→ Aim of the task: Leave out every picture and set down, exactly, the lines below from the one holding "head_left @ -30" up to and including the one holding "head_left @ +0".

→ Provided material:
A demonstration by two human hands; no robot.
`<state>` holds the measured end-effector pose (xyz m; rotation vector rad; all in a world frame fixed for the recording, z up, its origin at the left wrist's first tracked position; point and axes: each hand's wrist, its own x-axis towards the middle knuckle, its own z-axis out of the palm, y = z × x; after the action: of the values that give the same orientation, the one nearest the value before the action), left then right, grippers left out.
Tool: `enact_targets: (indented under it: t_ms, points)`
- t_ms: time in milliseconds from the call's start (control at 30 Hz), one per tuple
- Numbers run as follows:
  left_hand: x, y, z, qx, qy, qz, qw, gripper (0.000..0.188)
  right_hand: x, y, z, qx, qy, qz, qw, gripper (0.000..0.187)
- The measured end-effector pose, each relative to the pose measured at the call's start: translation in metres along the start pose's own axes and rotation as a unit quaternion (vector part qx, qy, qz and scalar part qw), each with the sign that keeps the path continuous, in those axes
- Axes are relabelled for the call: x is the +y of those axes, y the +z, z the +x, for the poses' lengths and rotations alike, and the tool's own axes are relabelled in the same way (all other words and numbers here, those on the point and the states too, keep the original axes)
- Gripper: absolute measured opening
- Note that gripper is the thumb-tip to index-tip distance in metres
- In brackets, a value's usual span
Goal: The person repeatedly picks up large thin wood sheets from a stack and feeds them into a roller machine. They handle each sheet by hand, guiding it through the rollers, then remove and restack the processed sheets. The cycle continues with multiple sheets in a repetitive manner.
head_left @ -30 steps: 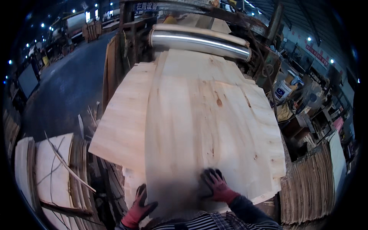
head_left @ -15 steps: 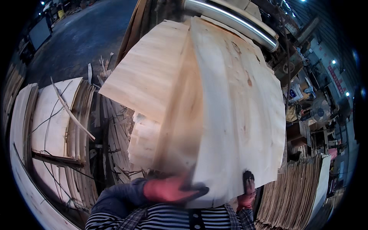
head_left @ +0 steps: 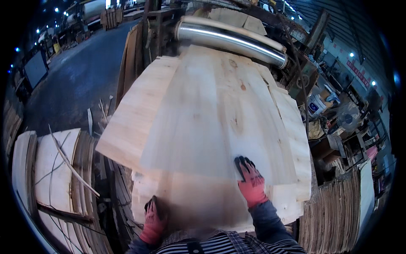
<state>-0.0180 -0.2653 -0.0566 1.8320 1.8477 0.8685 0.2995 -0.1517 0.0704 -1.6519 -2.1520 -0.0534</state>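
A wide pale wood veneer sheet (head_left: 194,110) with a few brown knots lies over a fanned stack of other veneer sheets (head_left: 127,127) in front of me. My right hand (head_left: 253,181), in a red glove with black fingertips, rests on the sheet right of the middle, fingers stretched forward and apart. At the stack's near left, my left hand (head_left: 154,218), gloved alike, has its fingers bent at the edge of a veneer sheet and seems to grip it; its thumb is hidden. The near part of the sheets between my hands is smeared by motion.
A shiny metal roller (head_left: 230,40) spans the far end of the stack. Bundled veneer (head_left: 57,169) stands at left, with a thin curved strip (head_left: 69,163) across it. Another upright veneer stack (head_left: 332,216) is at near right. A fan (head_left: 347,116) and a white bucket (head_left: 316,106) stand beyond.
The raised veneer sheet has come down and spread leftward over the stack. My right hand has moved forward onto it, and my left hand has drawn back to the left. The view has tilted up.
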Motion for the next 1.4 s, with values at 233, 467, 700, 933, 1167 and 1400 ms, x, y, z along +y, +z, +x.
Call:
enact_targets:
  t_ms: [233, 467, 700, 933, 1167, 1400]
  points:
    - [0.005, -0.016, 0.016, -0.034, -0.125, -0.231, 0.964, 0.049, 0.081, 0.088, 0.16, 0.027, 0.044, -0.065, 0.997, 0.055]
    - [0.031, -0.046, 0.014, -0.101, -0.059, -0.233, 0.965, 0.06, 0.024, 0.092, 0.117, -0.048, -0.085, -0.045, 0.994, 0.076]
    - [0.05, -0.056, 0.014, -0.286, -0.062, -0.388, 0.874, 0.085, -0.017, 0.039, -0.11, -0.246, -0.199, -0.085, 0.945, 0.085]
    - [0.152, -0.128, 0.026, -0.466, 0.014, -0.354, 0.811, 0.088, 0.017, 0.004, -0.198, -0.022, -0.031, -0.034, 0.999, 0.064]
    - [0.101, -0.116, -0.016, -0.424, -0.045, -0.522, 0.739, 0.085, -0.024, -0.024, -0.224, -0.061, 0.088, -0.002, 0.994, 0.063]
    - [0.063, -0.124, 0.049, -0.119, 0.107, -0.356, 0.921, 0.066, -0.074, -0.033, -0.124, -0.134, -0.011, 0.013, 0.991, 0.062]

→ Answer below:
head_left @ -30 steps: 
head_left @ -15 steps: 
head_left @ +0 steps: 

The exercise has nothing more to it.